Israeli law requires children from the age of 3-4 to attend school, except in the state within the state: the Hebron settlers’ state, which runs Israel and its army. How come?
Some history in a nutshell: Hebron is the only city in the occupied territories in which Jews have been living since 1968 with the agreement and encouragement of every Israeli government. It goes without saying how difficult the lives of Hebron’s Palestinians have been as a result.
In 1997 the city was divided into two parts: H1 for Palestinians, which they themselves administer; H2 for the settlers (who then numbered about 750 persons) and their non-Jewish neighbors in Tel Rumeida/Beit Hadassah and the surrounding area (whose number was about 30,000). But there are two sets of laws in H2: Israeli law for Jews, and military law for their non-Jewish neighbors.
If, before the city was divided, the Palestinians suffered from restrictions on their daily life, afterwards their situation became much worse. For example, they’re not allowed to establish any new educational institutions. There can be only one reason for this prohibition – to make Palestinians leave in order to expand Jewish settlement and allow it to erase Palestinian life, instead - God forbid - of seeking ways to coexist.
How and why are Palestinian kindergarten children categorized as a “security threat”?
A., an electrical engineer by training and a resident of Tel Rumeida, is an educator, like many members of his family. In recent years he’s been involved in community activities, and not long ago began organizing residents of the neighborhood to improve the quality of their life, with some success. They located an abandoned, dilapidated building next to the Cordova school, repaired, renovated, painted and furnished it a little so 29 kindergarten-age children from the neighborhood would have an educational framework instead of sitting at home doing nothing until they were 6 years old. A. said that neither the DCO nor the police expressed any objections.

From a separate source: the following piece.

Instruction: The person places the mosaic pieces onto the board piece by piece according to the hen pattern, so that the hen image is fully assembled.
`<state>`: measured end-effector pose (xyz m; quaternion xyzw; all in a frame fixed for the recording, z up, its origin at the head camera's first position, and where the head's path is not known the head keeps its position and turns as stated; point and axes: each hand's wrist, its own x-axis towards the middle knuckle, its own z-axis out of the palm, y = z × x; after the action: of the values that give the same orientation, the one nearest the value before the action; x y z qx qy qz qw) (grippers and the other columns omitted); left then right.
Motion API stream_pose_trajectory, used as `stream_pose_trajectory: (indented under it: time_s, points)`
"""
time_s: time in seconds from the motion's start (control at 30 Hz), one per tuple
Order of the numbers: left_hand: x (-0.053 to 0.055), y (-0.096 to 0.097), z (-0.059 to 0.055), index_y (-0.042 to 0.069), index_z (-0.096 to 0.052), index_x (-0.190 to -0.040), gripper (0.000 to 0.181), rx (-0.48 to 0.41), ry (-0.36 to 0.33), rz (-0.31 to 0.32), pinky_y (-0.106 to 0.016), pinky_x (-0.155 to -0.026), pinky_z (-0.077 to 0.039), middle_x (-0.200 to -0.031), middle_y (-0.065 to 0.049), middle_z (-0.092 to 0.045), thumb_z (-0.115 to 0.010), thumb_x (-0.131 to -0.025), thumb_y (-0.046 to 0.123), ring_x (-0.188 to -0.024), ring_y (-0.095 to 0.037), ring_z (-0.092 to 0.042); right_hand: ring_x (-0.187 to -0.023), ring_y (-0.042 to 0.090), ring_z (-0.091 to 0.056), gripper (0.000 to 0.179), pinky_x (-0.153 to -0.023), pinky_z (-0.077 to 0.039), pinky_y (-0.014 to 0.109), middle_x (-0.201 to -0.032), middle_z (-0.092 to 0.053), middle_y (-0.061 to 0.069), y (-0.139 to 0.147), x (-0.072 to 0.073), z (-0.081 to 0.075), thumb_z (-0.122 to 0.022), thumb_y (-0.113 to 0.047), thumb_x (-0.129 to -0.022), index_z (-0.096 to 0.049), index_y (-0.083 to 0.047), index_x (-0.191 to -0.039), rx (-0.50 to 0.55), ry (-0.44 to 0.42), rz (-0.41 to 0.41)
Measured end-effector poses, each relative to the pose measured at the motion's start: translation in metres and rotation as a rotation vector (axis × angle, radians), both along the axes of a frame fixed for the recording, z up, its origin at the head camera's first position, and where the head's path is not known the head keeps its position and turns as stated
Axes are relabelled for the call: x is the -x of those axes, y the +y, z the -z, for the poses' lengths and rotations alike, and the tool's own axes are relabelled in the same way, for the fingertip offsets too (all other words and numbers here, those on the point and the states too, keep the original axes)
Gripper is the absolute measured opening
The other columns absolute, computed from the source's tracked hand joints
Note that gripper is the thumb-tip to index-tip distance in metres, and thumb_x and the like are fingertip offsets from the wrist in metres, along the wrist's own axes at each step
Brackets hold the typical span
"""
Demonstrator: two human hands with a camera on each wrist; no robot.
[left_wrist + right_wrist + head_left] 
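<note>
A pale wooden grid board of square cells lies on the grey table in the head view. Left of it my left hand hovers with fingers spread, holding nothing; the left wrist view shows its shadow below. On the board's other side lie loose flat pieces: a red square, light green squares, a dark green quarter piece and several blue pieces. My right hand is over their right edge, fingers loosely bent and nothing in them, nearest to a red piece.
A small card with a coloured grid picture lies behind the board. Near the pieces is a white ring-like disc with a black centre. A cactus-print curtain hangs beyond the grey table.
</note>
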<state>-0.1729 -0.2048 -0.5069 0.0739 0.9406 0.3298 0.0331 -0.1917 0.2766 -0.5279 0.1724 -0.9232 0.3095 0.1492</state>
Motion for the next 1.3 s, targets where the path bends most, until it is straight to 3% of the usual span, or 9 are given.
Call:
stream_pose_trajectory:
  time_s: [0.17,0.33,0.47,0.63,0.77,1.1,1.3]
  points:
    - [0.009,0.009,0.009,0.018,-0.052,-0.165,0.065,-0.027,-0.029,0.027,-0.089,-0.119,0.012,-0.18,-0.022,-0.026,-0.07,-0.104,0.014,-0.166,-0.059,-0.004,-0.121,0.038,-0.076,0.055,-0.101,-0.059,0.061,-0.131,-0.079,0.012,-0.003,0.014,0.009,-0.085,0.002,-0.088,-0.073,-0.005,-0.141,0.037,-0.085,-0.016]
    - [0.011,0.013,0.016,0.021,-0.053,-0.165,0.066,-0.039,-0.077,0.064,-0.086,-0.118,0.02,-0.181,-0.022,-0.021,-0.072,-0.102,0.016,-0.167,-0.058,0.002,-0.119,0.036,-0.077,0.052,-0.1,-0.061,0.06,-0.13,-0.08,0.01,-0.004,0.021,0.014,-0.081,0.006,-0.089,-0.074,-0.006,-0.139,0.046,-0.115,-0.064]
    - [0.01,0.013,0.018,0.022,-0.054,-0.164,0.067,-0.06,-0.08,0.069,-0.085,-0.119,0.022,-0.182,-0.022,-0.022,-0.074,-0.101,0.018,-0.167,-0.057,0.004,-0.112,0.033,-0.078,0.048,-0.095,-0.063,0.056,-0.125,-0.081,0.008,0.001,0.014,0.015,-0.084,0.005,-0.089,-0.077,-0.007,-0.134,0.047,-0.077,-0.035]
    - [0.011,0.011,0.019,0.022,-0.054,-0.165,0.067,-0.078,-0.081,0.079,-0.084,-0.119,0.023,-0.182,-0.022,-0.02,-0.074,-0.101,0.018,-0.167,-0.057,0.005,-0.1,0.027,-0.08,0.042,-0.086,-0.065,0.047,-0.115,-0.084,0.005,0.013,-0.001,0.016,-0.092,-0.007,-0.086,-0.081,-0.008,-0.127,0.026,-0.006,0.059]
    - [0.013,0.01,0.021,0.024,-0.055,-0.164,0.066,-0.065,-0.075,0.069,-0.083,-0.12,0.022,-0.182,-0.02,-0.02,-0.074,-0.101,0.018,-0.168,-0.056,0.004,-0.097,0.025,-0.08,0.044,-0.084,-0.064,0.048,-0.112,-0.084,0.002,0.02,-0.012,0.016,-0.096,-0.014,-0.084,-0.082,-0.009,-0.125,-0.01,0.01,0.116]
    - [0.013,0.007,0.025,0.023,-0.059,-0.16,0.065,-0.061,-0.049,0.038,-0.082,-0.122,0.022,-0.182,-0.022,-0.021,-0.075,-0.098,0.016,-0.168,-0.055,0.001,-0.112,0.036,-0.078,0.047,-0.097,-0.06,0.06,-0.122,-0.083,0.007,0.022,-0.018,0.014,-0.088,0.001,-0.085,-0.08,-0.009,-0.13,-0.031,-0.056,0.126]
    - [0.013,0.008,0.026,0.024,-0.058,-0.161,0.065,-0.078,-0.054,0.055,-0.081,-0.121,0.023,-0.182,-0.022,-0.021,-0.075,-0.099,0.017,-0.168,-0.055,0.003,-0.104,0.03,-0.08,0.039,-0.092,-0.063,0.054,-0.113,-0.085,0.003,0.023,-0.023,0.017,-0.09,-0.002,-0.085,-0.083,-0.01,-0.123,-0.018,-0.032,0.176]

But, since the kindergarten overlooks Beit Hadassah and the other educational institutions attended by the settlers’ children, the settlers, as expected, began sabotaging the renovation work. They came up the stairs, sprayed insults on the walls, rioted, even called the army and came with the soldiers to demand that the residents stop the renovations and not open the kindergarten. The Hebron brigade commander also honored them with his presence – twice - demanding they leave. The kindergarten is a security threat. It isn’t allowed – heaven forbid that tiny children should be educated there.
A. and his colleagues aren’t giving up. The kindergarten is open and operating, with no equipment and almost without heat, run by two kindergarten teachers and two volunteers.

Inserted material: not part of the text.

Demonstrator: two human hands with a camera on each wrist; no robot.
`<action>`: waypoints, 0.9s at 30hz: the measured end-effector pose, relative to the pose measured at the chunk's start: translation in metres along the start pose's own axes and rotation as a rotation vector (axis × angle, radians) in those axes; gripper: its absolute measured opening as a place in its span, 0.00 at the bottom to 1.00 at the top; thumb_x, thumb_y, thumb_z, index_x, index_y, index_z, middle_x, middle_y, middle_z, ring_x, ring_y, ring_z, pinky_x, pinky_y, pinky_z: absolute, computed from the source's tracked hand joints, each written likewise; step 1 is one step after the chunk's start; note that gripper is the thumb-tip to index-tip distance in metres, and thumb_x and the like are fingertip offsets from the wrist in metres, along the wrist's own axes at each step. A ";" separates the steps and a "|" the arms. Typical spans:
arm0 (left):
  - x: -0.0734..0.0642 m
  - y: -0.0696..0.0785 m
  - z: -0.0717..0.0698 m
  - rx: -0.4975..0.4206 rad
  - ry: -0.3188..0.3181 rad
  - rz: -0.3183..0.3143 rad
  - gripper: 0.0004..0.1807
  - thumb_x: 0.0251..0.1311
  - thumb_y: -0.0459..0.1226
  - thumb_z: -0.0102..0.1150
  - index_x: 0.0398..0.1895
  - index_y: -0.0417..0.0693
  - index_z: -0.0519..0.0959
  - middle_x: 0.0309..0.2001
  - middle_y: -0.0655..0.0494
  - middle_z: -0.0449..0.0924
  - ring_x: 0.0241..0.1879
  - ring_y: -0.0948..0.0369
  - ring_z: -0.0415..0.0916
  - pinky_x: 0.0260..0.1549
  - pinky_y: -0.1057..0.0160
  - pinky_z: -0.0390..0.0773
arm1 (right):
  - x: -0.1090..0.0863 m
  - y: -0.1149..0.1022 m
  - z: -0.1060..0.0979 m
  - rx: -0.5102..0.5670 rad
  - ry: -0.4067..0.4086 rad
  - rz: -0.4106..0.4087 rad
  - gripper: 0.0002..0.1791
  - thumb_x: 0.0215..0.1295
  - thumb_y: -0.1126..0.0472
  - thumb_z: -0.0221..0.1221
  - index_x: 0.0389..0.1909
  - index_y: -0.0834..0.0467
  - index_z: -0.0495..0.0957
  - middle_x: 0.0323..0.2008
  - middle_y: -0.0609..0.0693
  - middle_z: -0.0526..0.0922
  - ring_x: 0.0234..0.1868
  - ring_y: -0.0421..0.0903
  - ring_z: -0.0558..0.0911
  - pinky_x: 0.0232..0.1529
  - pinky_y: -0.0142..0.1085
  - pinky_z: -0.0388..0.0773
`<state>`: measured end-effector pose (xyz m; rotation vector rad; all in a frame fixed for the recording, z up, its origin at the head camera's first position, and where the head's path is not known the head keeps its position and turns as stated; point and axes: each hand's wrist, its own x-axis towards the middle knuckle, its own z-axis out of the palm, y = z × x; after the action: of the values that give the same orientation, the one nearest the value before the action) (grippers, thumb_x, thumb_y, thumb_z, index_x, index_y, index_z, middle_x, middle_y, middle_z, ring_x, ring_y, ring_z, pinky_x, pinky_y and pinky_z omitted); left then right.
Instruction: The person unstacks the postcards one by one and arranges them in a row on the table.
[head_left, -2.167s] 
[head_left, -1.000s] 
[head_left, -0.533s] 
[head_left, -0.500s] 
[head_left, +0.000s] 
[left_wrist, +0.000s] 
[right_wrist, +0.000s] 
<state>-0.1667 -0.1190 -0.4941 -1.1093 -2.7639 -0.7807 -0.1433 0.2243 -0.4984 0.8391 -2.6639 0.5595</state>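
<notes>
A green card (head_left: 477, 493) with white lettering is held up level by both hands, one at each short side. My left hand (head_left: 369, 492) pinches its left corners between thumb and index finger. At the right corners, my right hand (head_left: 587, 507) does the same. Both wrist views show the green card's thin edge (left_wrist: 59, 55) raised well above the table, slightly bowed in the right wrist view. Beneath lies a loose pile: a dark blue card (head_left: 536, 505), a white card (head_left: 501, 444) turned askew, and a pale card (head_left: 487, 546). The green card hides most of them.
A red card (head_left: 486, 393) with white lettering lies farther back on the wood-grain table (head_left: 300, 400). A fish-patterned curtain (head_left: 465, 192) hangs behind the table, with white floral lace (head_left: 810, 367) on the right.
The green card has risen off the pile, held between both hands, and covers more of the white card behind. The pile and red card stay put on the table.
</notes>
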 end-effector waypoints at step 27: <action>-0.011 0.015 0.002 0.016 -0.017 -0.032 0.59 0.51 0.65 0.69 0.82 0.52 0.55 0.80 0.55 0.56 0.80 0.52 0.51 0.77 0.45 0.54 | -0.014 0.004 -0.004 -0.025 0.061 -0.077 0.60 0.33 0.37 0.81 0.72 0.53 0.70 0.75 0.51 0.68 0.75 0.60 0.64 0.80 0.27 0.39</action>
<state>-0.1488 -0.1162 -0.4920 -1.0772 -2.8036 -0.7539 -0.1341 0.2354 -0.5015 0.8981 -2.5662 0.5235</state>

We visited the kindergarten after the cold wave. Snow still covered the path, and the cement wall alongside was already covered with abuse: “Death to Arabs,” signed with Stars of David. Hebron’s settlers, under the army’s auspices, continue their violent forays, but A. and his colleague, G., are determined to continue operating the kindergarten.
When we walked down the broken, dangerous steps from the kindergarten to Shuhadah Street we stood opposite Beit Hadassah. G. looks at the building, mutters with a smile: “You know, my grandparents were friends of Rabbi Bajayo and saved members of the Ezra family during the 1929 riots. We’re still in contact with their descendants throughout Israel.”
The settlers who give orders to the army don’t care. We felt mostly shame. Before leaving we promised to try to obtain equipment and heaters for them.
It might be possible to overcome fear and a desire for revenge, but not stupidity and evil. Why else would someone conclude that kindergarten children are a security threat?